EXERCISE :: The word "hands" marks the lines to copy; find all of them in the entries below.

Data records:
________________________________________
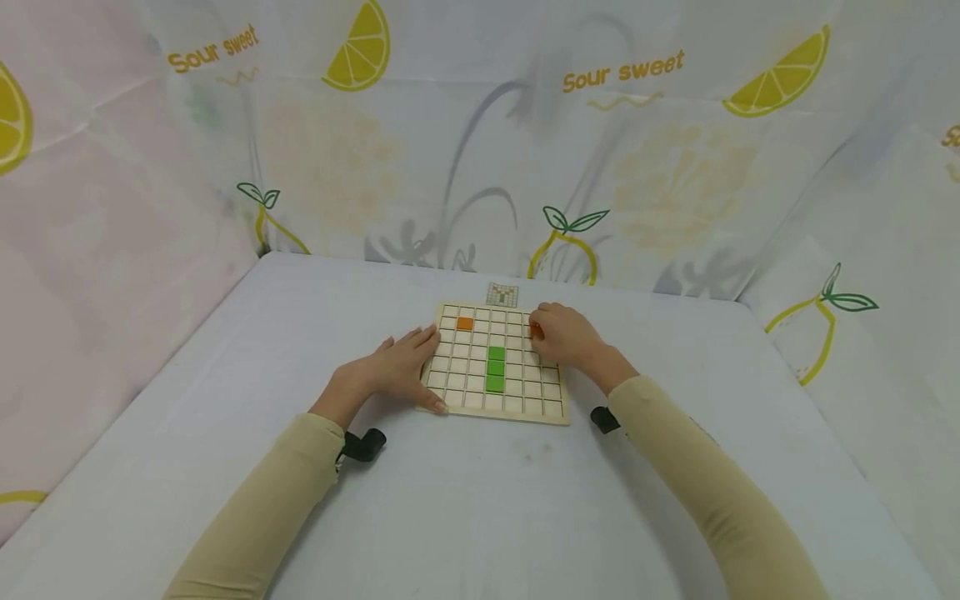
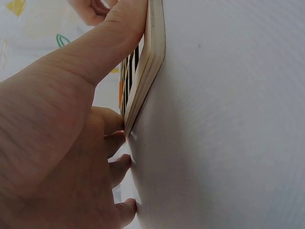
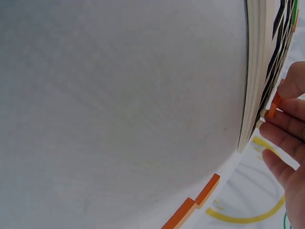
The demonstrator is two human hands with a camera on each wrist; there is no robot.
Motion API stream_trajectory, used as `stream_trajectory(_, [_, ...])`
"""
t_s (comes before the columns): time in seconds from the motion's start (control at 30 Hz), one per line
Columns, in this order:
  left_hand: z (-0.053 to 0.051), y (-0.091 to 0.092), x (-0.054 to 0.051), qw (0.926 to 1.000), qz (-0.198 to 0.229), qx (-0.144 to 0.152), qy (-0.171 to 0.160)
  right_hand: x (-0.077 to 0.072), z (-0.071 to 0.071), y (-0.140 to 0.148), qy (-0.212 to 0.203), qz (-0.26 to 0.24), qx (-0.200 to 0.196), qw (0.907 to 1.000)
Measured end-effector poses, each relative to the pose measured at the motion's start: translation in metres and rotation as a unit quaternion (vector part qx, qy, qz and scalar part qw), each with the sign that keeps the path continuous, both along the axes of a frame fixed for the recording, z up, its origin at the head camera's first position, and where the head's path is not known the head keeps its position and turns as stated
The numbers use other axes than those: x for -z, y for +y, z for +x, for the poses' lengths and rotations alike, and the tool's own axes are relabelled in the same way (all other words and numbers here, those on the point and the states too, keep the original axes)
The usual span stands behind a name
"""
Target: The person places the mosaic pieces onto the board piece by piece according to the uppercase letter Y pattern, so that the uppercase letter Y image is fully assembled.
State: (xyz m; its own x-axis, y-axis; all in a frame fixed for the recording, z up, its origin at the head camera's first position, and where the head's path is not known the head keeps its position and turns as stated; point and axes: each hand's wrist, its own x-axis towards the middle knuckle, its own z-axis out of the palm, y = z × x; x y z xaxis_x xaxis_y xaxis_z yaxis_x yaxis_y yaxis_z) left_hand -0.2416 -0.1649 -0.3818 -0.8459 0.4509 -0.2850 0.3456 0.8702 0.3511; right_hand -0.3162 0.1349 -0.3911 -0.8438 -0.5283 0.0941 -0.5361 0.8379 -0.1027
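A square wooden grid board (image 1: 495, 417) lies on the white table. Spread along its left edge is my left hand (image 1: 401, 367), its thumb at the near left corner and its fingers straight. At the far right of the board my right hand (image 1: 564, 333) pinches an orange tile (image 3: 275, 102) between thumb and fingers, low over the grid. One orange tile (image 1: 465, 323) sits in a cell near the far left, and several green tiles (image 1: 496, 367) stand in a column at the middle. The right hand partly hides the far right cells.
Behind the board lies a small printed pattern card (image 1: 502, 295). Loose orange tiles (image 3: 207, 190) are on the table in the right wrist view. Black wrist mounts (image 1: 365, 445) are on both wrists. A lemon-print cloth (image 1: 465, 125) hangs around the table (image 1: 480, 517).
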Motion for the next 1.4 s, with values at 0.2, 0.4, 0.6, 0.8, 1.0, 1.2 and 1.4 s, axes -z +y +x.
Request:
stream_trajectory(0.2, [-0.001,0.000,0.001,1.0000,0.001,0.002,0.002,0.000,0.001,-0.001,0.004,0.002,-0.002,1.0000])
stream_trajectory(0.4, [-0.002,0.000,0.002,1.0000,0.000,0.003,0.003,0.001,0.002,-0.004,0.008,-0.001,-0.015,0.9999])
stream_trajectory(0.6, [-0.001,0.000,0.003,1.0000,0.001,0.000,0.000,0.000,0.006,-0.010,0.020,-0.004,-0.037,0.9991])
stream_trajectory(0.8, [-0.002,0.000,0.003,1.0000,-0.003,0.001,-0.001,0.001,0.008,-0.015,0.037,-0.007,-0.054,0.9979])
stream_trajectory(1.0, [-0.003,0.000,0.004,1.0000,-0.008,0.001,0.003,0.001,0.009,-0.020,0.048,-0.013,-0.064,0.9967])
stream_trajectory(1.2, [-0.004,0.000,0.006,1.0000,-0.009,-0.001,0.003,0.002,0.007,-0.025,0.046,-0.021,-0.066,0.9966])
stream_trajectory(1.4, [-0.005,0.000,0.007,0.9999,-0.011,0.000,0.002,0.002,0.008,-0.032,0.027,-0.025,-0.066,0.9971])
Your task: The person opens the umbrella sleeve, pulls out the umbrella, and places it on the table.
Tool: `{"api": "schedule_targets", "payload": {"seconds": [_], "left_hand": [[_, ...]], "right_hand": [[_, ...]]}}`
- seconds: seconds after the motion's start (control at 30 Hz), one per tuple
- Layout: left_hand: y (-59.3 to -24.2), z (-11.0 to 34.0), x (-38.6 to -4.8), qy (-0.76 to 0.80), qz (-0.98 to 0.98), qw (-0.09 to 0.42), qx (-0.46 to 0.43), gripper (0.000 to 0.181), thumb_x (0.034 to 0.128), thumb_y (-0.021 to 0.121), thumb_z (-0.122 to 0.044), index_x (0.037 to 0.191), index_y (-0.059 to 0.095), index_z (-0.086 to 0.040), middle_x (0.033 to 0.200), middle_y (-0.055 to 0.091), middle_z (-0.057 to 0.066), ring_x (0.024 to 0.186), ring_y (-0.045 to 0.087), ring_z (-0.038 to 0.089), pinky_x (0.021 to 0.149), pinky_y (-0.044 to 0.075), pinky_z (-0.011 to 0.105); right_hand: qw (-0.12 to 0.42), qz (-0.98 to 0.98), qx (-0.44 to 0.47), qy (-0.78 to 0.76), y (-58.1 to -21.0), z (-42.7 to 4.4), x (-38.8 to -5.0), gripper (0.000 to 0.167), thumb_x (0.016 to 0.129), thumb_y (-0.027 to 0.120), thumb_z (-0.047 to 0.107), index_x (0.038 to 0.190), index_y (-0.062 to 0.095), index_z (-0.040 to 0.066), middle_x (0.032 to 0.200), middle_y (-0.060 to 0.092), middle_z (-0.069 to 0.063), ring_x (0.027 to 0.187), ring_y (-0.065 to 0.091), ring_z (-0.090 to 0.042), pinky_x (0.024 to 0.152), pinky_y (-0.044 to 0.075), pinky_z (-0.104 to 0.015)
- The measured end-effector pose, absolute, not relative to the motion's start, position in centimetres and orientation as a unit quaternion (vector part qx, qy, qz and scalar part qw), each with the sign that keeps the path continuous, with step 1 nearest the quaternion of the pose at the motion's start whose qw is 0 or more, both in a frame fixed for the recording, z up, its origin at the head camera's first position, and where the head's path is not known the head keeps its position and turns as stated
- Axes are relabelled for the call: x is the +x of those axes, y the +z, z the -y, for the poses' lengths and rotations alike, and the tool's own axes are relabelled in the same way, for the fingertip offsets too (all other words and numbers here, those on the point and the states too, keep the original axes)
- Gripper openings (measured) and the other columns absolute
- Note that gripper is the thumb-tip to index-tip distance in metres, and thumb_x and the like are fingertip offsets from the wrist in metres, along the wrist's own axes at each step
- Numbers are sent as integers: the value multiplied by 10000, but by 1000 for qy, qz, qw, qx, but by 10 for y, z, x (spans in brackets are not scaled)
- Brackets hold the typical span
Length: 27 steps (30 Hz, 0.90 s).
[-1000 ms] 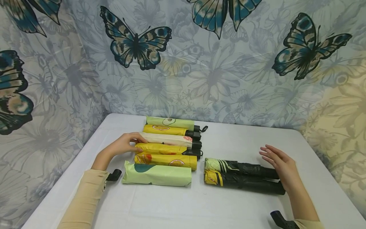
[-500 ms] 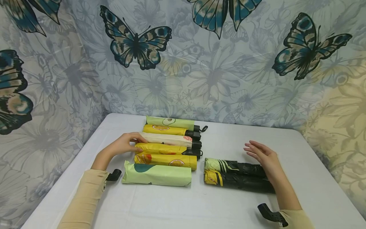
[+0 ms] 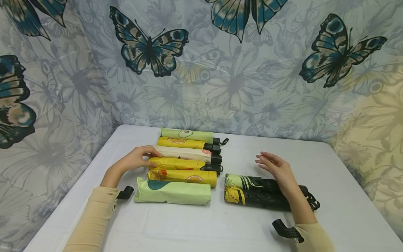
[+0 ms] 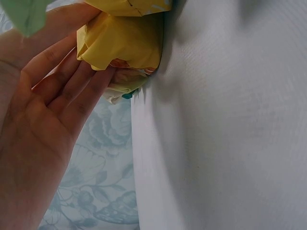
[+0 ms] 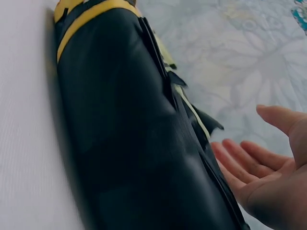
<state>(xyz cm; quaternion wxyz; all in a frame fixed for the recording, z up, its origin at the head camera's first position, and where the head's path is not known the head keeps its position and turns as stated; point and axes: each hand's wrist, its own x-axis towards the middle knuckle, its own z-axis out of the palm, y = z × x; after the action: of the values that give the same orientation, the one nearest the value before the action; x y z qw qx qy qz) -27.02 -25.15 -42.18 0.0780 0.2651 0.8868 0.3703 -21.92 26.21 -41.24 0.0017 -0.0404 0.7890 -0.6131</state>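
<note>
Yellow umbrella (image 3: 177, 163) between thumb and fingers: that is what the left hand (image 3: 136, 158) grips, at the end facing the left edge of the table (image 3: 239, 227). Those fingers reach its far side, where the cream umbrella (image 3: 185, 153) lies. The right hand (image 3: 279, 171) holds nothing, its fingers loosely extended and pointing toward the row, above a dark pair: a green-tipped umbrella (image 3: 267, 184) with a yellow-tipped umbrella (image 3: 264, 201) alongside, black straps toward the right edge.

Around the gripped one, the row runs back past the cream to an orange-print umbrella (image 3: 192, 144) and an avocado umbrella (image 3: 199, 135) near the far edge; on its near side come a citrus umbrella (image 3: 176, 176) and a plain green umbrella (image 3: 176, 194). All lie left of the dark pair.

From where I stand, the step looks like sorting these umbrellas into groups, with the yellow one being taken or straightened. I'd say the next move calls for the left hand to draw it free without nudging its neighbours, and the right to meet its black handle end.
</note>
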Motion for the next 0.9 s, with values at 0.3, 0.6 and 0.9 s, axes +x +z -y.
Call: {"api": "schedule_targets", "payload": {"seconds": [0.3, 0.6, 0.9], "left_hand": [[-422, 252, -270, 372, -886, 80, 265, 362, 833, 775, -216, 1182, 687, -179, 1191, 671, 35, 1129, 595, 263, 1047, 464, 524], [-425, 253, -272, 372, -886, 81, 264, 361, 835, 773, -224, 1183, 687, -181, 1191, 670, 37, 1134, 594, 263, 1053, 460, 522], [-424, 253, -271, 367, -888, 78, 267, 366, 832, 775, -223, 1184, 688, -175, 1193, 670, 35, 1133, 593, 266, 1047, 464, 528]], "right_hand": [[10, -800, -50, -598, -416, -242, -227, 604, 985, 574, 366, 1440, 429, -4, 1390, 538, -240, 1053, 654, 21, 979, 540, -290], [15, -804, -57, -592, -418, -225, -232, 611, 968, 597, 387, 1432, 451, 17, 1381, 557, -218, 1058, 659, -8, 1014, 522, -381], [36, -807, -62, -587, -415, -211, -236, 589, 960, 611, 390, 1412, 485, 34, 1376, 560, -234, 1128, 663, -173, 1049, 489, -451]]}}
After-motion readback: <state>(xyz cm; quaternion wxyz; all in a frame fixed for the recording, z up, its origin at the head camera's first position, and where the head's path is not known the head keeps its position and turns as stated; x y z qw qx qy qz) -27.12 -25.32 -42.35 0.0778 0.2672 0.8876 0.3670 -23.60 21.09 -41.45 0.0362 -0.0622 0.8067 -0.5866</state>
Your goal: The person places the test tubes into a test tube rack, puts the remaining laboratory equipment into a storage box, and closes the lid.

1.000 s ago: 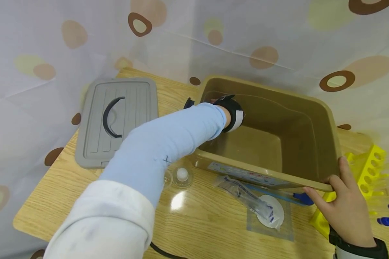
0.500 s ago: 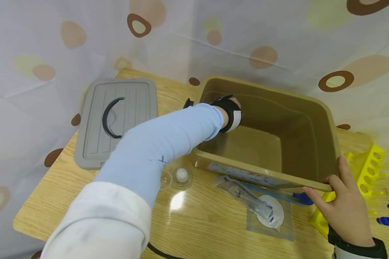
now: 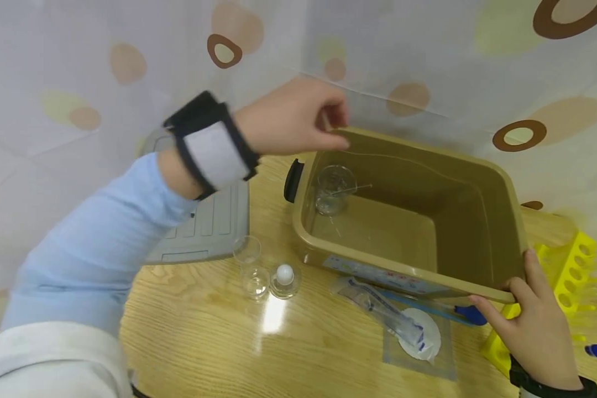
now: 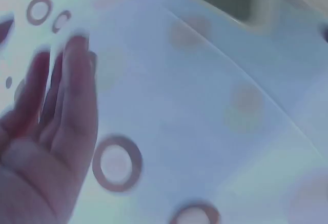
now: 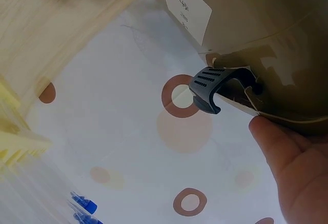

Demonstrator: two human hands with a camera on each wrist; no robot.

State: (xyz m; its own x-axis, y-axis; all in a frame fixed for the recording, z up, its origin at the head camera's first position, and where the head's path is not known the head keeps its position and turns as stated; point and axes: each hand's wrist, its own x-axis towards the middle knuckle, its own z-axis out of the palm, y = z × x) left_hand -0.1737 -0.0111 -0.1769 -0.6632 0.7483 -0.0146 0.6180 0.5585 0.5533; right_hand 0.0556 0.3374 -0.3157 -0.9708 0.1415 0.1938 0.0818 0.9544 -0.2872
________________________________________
ANSWER SECTION ::
The demonstrator is two human hands with a camera on each wrist; there is no robot.
Demonstrator: two human hands with a camera on each wrist; no robot.

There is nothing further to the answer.